In this essay, I discussed the historical and cultural conditions surrounding the creation of Alfonso Bialetti's Moka Express. The Moka arose between the world wars and was influenced by Fascist propaganda that promoted aluminum as an Italian metal. Bialetti's inexperience as a designer led him to copy other stovetop maker designs, which became the patented icon of Bialetti and the Italian stovetop espresso. The espresso maker was met with success because it sought to personalize coffee culture in the kitchen. For this reason, the Moka Express has survived completely unchanged over the past 50 years as the top selling stovetop coffee maker in Italy and the rest of the world. While it is clear that Bialetti's Moka Express is unparalleled in sales, the company continues to innovate new designs.

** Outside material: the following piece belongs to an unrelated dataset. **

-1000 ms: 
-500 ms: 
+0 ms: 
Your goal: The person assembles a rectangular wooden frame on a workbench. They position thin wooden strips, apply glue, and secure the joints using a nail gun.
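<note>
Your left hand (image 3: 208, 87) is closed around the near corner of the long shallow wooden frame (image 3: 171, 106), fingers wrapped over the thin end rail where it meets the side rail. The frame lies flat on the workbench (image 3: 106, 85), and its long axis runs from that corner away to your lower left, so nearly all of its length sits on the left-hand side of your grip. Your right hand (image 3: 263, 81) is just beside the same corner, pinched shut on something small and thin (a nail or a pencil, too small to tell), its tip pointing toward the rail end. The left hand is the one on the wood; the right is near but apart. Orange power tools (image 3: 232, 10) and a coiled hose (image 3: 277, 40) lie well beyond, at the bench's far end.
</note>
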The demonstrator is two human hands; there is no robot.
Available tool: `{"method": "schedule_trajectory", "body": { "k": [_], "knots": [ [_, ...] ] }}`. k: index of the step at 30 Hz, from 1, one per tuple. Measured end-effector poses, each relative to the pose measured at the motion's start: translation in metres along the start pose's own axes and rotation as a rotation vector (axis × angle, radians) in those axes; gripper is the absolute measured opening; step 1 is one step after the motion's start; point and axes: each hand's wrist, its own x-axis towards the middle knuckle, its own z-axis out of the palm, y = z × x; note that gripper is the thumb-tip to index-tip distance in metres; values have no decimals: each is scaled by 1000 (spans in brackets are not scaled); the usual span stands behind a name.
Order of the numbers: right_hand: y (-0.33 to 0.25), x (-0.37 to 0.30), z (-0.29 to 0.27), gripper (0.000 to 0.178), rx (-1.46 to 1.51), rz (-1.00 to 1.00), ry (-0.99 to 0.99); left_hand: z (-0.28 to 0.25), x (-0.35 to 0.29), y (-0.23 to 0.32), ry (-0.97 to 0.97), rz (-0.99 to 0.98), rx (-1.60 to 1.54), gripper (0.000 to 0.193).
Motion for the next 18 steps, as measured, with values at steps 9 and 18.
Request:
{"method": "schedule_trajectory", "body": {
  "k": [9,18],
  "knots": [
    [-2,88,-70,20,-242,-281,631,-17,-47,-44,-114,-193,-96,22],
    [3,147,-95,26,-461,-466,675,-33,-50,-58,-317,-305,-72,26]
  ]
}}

The only model that might be able to outsell the original Moka would most likely be a self-cleaning apparatus, which we can only dream of seeing in years to come.

Bibliography

Gallu, Mariacarla, Valerio Sanguigni, Maria Pia Ruffini and Antonio Strano. "Effects of Coffee on Serum Cholesterol and Lipoproteins: The Italian Brewing Method." European Journal of Epidemiology. Vol. 11. No. 1. Unknown: Springer, 1995. 75-78.
Schnapp, Jeffrey T. "The Romance of Caffeine and Alumninum." Critical Inquiry. Vol. 28. No. 1. Chicago: UP Chicago, 2001. 244-269.